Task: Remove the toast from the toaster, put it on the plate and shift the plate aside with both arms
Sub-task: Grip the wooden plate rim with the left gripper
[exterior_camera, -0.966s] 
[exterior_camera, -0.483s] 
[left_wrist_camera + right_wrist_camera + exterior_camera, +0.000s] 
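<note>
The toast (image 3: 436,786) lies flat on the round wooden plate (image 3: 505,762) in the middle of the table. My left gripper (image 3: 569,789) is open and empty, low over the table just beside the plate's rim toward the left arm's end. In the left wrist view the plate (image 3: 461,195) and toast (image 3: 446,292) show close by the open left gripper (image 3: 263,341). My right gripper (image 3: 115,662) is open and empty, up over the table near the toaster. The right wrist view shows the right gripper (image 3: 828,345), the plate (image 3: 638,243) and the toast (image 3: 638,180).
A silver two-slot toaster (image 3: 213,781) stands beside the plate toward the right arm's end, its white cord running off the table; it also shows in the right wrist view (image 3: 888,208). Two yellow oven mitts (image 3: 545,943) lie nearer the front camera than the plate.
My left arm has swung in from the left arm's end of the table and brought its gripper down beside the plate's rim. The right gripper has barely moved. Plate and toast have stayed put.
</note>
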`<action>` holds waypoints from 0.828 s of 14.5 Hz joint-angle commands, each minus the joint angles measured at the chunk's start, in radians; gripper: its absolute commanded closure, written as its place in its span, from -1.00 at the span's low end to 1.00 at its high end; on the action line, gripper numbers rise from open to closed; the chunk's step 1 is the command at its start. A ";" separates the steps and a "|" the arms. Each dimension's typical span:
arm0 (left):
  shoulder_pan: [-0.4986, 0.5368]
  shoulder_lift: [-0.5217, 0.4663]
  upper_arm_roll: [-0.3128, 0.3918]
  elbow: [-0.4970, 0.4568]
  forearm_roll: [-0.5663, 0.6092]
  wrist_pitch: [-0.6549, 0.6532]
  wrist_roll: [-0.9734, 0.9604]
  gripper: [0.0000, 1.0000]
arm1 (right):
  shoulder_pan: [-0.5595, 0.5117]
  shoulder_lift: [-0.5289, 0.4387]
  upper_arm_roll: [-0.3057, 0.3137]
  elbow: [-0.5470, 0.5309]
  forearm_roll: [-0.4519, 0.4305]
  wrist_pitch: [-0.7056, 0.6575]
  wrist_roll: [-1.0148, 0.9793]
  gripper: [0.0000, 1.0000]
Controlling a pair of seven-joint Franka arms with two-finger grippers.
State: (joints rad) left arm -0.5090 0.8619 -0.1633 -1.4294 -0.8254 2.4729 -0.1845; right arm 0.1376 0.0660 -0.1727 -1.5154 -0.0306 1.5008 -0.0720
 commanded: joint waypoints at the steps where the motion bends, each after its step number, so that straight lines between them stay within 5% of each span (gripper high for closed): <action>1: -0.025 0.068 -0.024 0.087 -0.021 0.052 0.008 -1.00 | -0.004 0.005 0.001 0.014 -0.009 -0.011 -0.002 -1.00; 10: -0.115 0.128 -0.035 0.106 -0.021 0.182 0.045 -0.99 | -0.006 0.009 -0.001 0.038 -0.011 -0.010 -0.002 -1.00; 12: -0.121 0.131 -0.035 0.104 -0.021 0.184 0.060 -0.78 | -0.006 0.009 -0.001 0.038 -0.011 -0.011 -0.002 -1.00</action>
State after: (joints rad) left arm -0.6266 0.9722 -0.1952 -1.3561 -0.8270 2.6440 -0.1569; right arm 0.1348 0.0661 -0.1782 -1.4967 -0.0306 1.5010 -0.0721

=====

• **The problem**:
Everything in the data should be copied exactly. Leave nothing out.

• **Expected answer**:
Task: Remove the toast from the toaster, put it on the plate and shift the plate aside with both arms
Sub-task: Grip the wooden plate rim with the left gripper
[exterior_camera, -0.966s] 
[exterior_camera, -0.483s] 
[left_wrist_camera + right_wrist_camera + exterior_camera, +0.000s] 
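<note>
The toast (image 3: 436,786) lies flat on the round wooden plate (image 3: 505,762) in the middle of the table. My left gripper (image 3: 569,789) is open and empty, low over the table just beside the plate's rim toward the left arm's end. In the left wrist view the plate (image 3: 461,195) and toast (image 3: 446,292) show close by the open left gripper (image 3: 263,341). My right gripper (image 3: 115,662) is open and empty, up over the table near the toaster. The right wrist view shows the right gripper (image 3: 828,345), the plate (image 3: 638,243) and the toast (image 3: 638,180).
A silver two-slot toaster (image 3: 213,781) stands beside the plate toward the right arm's end, its white cord running off the table; it also shows in the right wrist view (image 3: 888,208). Two yellow oven mitts (image 3: 545,943) lie nearer the front camera than the plate.
My left arm has swung in from the left arm's end of the table and brought its gripper down beside the plate's rim. The right gripper has barely moved. Plate and toast have stayed put.
</note>
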`<action>` holds waypoints from 0.828 s of 14.5 Hz joint-angle commands, each minus the joint angles measured at the chunk's start, in radians; gripper: its absolute commanded closure, written as its place in its span, from -1.00 at the span's low end to 1.00 at its high end; on the action line, gripper numbers rise from open to closed; the chunk's step 1 is the command at its start. A ";" separates the steps and a "|" the arms. Each dimension's typical span:
arm0 (left):
  shoulder_pan: [-0.4986, 0.5368]
  shoulder_lift: [-0.5217, 0.4663]
  upper_arm_roll: [-0.3128, 0.3918]
  elbow: [-0.4970, 0.4568]
  forearm_roll: [-0.5663, 0.6092]
  wrist_pitch: [-0.6549, 0.6532]
  wrist_roll: [-0.9734, 0.9604]
  gripper: [0.0000, 1.0000]
arm1 (right):
  shoulder_pan: [-0.5595, 0.5117]
  shoulder_lift: [-0.5289, 0.4387]
  upper_arm_roll: [-0.3057, 0.3137]
  elbow: [-0.5470, 0.5309]
  forearm_roll: [-0.4519, 0.4305]
  wrist_pitch: [-0.7056, 0.6575]
  wrist_roll: [-1.0148, 0.9793]
  gripper: [0.0000, 1.0000]
Controlling a pair of seven-joint Franka arms with two-finger grippers.
State: (joints rad) left arm -0.5090 0.8619 -0.1633 -1.4294 -0.8254 2.4729 -0.1845; right arm 0.1376 0.0660 -0.1727 -1.5154 -0.0306 1.5008 -0.0720
 commanded: joint waypoints at the steps where the motion bends, each after its step number, so that straight lines between them stay within 5% of each span (gripper high for closed): <action>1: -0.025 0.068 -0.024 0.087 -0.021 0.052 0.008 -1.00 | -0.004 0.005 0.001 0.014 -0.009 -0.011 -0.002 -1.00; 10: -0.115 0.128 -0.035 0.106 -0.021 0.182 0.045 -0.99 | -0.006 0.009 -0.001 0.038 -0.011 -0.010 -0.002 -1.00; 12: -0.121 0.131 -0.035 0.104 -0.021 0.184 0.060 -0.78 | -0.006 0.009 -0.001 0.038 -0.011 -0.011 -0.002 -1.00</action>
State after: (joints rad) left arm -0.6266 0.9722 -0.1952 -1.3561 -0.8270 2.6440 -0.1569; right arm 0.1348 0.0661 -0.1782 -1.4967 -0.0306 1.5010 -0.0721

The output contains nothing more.